Com o fim da ditadura e a extinção do Mobral, surgem outros programas de alfabetização, como os programas Alfabetização Solidária e o Brasil Alfabetizado que, embora tenha mudado o foco de interesses dos programas (devido à mudança do regime), a visão sobre a educação de adultos permaneceu vinculada ao pensamento voluntário e de solidariedade.

Apesar das conquistas de direito ao voto e o direito dos jovens e adultos ao Ensino Fundamental público e gratuito com a Constituição de 1988, a ideia de erradicar o mal social permaneceu no ideário dos governantes, que criaram os programas de alfabetização de jovens e adultos com esse intuito.

Enfim, as autoras finalizam o percurso concluindo que o preconceito contra o analfabeto é relativo, ou seja, “o estigma contra o analfabeto não é universal, mas relativo ao poder da cultura escrita em tempos, grupos sociais e sociedades historicamente determinadas” (GALVÃO; PIERRO, 2007, p.16).

Um fator interessante concerne ao fato de que, embora o preconceito seja relativo, foi delineado historicamente no Brasil em um longo processo em que cada vez mais o uso da leitura e da escrita foram se tornando necessárias e, com isso, mais acirradamente a educação foi sendo utilizada como um meio de distinção social.

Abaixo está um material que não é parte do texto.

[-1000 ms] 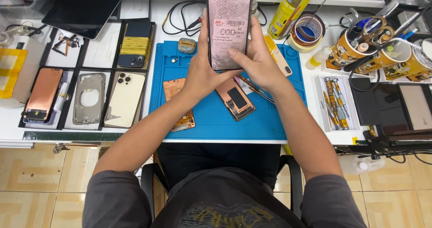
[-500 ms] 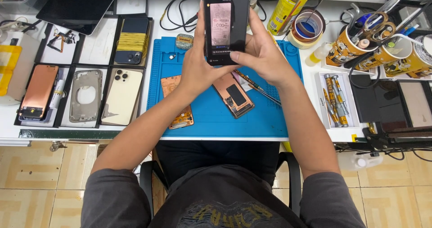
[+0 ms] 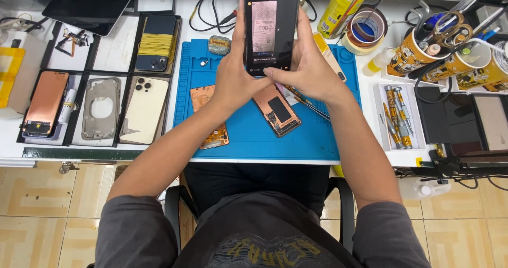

Desse modo, a construção do preconceito do analfabeto no Brasil foi tomando diversas formas, conforme os interesses de determinadas épocas, até chegar ao ponto em que o conhecemos atualmente. A partir disso, podemos constatar que o que foi feito em prol dessas pessoas, historicamente, também dependeu dos interesses em voga nesses diversos momentos históricos, como, por exemplo, erradicar índices altíssimos de um mal que envergonhava o país.

Assim, configurou-se a longa jornada dos analfabetos no Brasil e a construção do preconceito diante dessas pessoas que, por não terem tido oportunidades iguais de educação, ainda são culpadas pelo atraso e vergonha nacional.

Esperemos que, mais adiante, a partir da continuidade histórica e com novas construções sociais, outras “cenas” dos analfabetos possam ser descritas, desta vez não pondo em negatividade os analfabetos, mas o combate ao seu preconceito.

GALVÃO, A.M.; PIERRO, M.C.D. O preconceito contra o analfabeto. São Paulo, Cortez, 2007, Coleção Preconceitos, vol.2. p. 31-54.

Um comentário:

  1. Muito bom este texto! Estou estudando essa questão de preconceito contra o analfabeto e me ajudou muito em algumas questões!